Muṇḍaka 1.1.5 describes parā vidyā as "that by which the imperishable Brahman is directly known" (yayā tad akṣaram adhigamyate). The Sanskrit adhigamyate (is known, is reached, is attained) suggests a direct, intimate knowledge rather than information acquired from outside. This is not the knowledge of a new object — adding Brahman to the list of things one knows about — but the recognition of the awareness that was always already present as the ground from which all learning proceeded. The Muṇḍaka's parā vidyā is thus not a higher academic subject; it is the direct recognition of what Śaṅkara calls svarūpa-jñāna (knowledge of one's own essential nature) — the recognition of the self as the non-dual awareness that is Brahman.

The phrase "by which the imperishable (akṣara) is known" connects the Muṇḍaka directly with the Bṛhadāraṇyaka's Gārgī-Yājñavalkya dialogue (3.8), where the akṣara (the Imperishable) is the terminus of Gārgī's radical regress — the ground beyond which no further ground can be sought. The Muṇḍaka's parā vidyā is the knowledge of this same akṣara: the awareness that is imperishable because it was never born and cannot die, that is unchanging because it is the ground of all change, and that is non-dual because it is the ground from which every apparent duality arises. Knowing this — recognising the awareness that is reading these words as the imperishable Brahman — is parā vidyā.

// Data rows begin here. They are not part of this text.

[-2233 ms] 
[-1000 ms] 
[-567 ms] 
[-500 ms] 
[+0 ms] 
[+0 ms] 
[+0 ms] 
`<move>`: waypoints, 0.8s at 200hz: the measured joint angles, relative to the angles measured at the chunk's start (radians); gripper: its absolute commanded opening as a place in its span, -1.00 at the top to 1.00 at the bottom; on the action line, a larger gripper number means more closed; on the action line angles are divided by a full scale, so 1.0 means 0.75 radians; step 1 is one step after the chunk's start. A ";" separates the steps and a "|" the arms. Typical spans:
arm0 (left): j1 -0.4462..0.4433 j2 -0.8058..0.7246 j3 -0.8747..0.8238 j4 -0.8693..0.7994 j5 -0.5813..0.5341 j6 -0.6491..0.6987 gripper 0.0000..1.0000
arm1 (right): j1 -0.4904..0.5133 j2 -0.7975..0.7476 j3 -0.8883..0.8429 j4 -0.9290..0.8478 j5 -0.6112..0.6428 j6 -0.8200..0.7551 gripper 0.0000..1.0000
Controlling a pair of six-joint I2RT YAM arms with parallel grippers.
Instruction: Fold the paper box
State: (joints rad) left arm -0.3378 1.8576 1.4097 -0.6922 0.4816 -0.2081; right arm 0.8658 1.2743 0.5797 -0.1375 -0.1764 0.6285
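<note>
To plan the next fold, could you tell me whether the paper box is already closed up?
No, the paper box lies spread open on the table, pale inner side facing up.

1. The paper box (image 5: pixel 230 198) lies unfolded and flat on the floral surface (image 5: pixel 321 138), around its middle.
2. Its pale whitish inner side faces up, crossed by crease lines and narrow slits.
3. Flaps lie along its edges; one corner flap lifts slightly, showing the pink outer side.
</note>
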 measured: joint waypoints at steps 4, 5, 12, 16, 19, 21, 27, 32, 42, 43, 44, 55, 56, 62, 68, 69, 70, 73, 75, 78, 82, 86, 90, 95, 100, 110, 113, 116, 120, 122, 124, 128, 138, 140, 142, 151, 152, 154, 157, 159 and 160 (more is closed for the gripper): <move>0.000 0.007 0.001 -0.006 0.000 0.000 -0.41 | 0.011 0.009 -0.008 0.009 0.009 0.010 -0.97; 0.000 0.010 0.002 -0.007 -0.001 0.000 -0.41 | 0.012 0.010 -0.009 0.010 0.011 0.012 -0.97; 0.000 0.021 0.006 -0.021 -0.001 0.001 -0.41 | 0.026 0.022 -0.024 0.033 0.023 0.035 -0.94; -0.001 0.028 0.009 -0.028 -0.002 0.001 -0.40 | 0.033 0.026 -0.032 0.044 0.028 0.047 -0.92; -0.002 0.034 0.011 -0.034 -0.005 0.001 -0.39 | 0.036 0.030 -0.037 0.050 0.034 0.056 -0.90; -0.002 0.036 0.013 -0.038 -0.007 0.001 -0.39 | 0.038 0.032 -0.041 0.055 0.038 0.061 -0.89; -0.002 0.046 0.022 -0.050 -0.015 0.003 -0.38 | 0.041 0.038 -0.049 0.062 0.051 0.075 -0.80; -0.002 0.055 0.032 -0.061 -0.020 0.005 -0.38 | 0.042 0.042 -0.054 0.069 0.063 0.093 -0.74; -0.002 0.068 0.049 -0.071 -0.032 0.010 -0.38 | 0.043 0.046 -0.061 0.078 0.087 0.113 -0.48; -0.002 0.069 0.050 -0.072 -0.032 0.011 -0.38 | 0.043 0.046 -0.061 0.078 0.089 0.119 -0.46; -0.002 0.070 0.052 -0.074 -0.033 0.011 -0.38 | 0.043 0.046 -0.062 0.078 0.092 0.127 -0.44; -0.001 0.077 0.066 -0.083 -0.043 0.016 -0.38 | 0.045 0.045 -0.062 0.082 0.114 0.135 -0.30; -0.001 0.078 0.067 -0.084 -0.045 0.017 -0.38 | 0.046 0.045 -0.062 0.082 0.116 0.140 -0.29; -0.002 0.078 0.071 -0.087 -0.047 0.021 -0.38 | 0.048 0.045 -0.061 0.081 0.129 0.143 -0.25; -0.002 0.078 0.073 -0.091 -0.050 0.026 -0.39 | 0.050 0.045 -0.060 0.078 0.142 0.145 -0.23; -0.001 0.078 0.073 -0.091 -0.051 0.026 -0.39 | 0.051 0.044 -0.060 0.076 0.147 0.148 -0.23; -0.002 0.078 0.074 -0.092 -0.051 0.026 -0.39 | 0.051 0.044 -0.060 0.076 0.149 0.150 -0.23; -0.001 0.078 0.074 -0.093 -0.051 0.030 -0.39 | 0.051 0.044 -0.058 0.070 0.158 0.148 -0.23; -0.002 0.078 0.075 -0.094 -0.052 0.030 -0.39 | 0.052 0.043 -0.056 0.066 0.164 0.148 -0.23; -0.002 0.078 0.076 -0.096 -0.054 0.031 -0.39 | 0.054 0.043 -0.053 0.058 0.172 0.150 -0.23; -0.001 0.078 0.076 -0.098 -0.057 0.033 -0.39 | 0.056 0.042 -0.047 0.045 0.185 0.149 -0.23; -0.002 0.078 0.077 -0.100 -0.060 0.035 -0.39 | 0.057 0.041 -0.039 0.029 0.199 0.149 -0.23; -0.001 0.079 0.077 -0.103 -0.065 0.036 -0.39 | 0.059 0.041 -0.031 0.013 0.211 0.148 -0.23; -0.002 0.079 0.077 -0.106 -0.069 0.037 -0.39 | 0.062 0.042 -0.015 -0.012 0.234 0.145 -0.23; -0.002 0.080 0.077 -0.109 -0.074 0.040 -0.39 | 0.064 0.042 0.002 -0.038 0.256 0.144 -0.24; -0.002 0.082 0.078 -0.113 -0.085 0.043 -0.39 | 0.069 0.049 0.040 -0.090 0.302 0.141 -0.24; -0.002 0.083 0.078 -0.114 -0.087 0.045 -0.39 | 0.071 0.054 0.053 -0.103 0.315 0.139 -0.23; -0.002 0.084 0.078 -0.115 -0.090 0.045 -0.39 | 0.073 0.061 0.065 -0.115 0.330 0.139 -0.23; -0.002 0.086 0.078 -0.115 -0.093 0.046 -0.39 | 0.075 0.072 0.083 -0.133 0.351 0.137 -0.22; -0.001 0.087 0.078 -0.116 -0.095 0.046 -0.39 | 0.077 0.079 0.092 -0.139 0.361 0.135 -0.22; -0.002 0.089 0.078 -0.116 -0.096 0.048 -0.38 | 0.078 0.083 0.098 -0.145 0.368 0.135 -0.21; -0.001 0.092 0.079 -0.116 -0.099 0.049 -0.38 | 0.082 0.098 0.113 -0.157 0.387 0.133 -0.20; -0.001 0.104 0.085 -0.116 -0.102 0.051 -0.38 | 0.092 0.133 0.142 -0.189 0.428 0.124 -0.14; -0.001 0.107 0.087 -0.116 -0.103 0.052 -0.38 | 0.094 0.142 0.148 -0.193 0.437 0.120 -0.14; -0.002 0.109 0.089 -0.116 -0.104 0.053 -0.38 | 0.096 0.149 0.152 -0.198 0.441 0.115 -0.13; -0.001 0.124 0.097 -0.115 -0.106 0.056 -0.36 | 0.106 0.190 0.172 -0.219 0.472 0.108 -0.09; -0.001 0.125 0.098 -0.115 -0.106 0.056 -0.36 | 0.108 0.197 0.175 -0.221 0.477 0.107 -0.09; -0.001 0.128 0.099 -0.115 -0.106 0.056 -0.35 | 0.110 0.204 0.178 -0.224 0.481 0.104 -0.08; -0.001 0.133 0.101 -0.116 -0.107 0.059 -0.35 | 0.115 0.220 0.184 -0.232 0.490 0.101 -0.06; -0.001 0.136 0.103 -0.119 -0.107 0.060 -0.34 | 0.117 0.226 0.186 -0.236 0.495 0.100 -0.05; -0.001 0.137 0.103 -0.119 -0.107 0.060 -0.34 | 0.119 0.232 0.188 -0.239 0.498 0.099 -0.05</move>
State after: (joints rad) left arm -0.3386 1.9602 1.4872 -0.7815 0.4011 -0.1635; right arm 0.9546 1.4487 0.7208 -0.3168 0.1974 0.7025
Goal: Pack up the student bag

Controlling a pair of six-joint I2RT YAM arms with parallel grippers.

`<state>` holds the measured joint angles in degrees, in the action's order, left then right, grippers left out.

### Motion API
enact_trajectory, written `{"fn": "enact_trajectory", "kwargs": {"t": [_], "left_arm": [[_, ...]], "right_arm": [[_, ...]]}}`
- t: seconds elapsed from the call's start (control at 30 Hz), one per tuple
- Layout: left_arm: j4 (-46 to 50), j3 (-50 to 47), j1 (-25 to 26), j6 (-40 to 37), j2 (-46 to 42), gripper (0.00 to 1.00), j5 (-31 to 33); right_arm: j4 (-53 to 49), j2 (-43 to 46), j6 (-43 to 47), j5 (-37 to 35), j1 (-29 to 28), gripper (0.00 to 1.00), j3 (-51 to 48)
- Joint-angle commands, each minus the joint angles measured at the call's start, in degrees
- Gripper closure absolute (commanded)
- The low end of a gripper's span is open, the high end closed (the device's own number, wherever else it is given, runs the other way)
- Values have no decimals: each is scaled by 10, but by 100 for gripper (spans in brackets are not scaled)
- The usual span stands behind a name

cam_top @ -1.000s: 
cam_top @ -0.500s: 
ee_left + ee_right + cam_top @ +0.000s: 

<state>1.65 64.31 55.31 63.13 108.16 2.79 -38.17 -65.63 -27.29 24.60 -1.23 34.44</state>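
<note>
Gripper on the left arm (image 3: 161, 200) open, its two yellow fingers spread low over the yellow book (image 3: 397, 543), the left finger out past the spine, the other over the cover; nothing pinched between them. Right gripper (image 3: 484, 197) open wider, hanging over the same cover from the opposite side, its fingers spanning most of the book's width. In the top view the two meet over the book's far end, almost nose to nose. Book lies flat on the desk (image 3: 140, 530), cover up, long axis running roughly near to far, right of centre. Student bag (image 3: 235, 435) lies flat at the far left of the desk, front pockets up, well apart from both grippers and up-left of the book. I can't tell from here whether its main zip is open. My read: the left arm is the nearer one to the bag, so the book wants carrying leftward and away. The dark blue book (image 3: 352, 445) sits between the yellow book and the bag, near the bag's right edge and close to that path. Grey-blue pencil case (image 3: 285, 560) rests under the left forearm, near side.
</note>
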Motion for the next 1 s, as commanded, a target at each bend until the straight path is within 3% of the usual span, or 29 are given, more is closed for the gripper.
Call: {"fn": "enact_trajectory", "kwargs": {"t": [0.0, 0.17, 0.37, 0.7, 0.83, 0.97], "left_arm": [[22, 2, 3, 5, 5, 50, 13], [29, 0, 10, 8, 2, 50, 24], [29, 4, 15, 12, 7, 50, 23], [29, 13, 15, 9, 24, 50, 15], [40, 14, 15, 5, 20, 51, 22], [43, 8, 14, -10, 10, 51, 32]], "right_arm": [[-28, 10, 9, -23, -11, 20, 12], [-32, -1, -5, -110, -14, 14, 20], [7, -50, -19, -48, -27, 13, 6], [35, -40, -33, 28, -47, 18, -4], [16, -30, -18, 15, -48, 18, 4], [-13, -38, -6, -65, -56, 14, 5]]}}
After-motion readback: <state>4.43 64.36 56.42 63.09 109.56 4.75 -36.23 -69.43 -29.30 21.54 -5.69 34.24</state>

Śaunaka's question — "by knowing which all this becomes known" — implies a specific claim about the nature of Brahman-knowledge: it is not simply another piece of information added to the store of knowledge; it is the knowledge that makes all other knowledge fully intelligible. How can this be? The Advaita answer is: because Brahman is the ground of all things, and knowing the ground of all things is knowing what all things ultimately are. When one knows gold, one knows all gold ornaments — not because one has studied each ornament separately, but because the gold in each ornament is the same as the gold one knows. Similarly, when one knows Brahman — the awareness that is the ground of all things — one knows what all things ultimately are, not as a collection of separate facts but as expressions of the one awareness one has recognised.

This is not an empirical claim (knowing Brahman does not give one knowledge of chemistry or history). It is an ontological claim about the nature of ultimate knowledge: the one who recognises Brahman knows the ground from which all phenomena arise, and in that knowledge recognises every phenomenon as an expression of that ground. This is the "knowing all" of Śaunaka's question — not encyclopaedic knowledge of every fact, but the recognition of the ground from which every fact derives its existence and its knowability.

The Muṇḍaka Upaniṣad belongs to the Atharvaveda and is one of the three Upanishads (with the Māṇḍūkya and the Praśna) associated with that Veda. Despite its Atharvavedic affiliation — the Atharvaveda being traditionally associated with practical knowledge, medicine, and ritual — the Muṇḍaka is among the most philosophically sophisticated of the Upanishads, containing some of the tradition's most concentrated statements about Brahman, the self, and the nature of liberation. Its three chapters move from the distinction between higher and lower knowledge (chapter 1) through the cosmological vision of Brahman as the source of all things (chapter 2) to the description of liberation and the recognition that Brahman and ātman are one (chapter 3). The text received a full commentary from Śaṅkara and is consistently ranked among the most important philosophical texts in the tradition. Its opening distinction between aparā and parā vidyā has been influential across the entire history of Indian philosophy and continues to serve as the standard formulation of the difference between conventional and ultimate knowledge in the Advaita framework.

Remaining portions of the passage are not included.